Task statement: The records should be restated exactly from their first line through the line with "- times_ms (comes" in it.

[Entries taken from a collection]

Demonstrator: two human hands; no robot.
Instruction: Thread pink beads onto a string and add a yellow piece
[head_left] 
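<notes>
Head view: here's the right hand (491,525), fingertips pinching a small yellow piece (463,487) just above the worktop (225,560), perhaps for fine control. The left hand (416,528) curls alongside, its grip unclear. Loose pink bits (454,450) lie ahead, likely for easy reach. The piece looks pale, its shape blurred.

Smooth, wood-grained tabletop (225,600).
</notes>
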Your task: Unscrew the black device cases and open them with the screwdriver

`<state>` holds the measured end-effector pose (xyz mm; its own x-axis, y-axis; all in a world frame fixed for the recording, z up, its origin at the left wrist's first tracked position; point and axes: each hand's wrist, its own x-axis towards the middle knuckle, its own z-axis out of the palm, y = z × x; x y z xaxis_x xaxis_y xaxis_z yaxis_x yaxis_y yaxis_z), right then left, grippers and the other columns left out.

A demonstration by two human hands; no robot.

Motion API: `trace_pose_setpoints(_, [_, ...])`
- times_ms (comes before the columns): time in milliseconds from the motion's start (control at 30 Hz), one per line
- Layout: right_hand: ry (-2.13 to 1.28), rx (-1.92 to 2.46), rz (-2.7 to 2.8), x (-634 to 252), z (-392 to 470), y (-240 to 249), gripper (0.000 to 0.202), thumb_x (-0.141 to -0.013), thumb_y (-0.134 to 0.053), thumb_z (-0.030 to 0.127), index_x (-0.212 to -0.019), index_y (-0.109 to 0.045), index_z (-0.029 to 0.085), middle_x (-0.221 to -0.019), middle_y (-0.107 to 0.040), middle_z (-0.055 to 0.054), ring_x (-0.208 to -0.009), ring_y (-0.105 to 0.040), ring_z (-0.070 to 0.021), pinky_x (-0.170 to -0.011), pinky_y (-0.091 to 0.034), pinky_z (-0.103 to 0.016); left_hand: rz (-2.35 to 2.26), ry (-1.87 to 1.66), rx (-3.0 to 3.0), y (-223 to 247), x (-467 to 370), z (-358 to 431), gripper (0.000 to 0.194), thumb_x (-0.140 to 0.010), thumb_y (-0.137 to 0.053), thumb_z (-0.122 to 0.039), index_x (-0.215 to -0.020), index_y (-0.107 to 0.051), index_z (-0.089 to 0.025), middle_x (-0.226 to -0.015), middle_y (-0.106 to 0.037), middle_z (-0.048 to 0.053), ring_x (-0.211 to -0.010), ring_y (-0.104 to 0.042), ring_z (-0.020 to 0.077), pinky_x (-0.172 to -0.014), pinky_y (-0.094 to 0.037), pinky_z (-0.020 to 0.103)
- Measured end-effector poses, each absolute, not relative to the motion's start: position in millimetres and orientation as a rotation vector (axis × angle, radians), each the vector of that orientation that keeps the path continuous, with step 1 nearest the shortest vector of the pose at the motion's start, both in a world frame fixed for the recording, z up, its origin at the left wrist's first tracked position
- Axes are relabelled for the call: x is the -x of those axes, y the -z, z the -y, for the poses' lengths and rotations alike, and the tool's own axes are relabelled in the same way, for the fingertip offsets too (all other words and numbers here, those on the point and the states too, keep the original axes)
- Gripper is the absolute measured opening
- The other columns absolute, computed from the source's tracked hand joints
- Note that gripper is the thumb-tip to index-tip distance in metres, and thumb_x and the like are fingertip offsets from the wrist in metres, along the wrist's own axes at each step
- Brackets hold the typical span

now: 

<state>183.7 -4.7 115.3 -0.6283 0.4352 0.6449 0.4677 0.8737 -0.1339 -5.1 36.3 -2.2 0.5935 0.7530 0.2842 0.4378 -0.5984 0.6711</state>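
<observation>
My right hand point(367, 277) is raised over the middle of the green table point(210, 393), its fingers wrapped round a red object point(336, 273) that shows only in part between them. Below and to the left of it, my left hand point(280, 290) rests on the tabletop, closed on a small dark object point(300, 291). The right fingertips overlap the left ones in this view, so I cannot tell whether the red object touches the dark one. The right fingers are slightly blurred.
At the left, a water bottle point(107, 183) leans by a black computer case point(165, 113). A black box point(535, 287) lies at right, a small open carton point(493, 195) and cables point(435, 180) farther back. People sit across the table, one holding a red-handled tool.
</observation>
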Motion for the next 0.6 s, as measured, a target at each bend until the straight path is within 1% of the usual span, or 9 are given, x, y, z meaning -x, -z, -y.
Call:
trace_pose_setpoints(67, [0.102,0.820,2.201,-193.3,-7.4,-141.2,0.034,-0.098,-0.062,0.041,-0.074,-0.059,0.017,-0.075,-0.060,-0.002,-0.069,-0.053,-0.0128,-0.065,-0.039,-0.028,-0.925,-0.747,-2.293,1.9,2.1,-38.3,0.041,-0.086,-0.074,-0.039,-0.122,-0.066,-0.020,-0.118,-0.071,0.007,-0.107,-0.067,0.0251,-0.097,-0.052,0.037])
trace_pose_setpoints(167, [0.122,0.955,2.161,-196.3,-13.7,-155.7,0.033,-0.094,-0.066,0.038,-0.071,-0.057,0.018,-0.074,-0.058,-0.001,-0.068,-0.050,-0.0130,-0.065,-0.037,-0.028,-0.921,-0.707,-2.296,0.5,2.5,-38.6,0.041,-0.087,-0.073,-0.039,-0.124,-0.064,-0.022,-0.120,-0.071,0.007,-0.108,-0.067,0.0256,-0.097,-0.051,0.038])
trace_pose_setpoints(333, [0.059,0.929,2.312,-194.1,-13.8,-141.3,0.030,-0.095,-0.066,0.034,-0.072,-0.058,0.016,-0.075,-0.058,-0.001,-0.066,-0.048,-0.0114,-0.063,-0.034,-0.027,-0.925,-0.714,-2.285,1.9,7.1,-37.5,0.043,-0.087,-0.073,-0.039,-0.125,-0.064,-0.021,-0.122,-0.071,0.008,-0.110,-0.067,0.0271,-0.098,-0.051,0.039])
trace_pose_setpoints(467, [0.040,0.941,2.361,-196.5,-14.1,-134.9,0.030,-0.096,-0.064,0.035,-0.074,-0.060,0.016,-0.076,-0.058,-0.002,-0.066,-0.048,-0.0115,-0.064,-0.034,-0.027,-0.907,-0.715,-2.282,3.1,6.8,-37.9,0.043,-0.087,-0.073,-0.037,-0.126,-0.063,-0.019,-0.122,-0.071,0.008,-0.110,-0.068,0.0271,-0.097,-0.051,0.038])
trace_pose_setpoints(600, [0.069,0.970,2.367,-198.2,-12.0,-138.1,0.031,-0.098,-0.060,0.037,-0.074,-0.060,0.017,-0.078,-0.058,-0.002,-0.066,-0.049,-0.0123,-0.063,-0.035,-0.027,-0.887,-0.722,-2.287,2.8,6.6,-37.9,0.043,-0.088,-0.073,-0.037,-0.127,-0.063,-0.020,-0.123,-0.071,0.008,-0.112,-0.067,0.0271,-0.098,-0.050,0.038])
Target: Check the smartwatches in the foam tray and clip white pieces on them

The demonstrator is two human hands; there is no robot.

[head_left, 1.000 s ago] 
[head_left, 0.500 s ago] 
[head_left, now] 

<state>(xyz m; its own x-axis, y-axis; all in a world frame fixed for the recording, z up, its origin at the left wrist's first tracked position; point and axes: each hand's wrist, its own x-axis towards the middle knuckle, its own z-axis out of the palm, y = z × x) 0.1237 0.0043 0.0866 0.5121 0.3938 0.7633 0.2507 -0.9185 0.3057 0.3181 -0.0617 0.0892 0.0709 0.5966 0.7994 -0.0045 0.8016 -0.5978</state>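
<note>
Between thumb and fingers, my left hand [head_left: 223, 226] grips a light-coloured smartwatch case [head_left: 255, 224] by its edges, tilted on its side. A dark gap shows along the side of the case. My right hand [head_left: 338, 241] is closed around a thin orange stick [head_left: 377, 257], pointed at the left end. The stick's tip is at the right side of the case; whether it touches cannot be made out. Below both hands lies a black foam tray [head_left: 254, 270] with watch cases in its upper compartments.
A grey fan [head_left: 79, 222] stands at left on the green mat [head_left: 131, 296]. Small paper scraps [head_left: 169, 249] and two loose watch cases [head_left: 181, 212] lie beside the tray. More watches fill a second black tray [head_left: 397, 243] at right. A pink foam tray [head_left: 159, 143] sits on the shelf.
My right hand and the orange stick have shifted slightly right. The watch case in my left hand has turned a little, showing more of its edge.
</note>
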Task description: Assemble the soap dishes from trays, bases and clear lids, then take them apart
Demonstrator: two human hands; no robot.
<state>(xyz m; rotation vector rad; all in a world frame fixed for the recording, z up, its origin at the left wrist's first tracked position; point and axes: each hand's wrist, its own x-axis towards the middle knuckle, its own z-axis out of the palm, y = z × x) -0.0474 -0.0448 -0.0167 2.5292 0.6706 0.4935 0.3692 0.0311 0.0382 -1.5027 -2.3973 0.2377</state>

Answer section:
Demonstrator: two human hands; no robot.
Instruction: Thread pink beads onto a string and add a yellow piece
[head_left] 
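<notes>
Head view: here's the right hand (491,525), fingertips pinching a small yellow piece (463,487) just above the worktop (225,560), perhaps for fine control. The left hand (416,528) curls alongside, its grip unclear. Loose pink bits (454,450) lie ahead, likely for easy reach. The piece looks pale, its shape blurred.

Smooth, wood-grained tabletop (225,600).
</notes>
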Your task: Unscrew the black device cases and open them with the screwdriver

`<state>` holds the measured end-effector pose (xyz mm; its own x-axis, y-axis; all in a world frame fixed for the recording, z up, its origin at the left wrist's first tracked position; point and axes: each hand's wrist, its own x-axis towards the middle knuckle, its own z-axis out of the palm, y = z × x; x y z xaxis_x xaxis_y xaxis_z yaxis_x yaxis_y yaxis_z), right then left, grippers and the other columns left out.

A demonstration by two human hands; no robot.

Motion API: `trace_pose_setpoints(_, [_, ...])`
- times_ms (comes before the columns): time in milliseconds from the motion's start (control at 30 Hz), one per line

Apart from this answer, nothing more is required.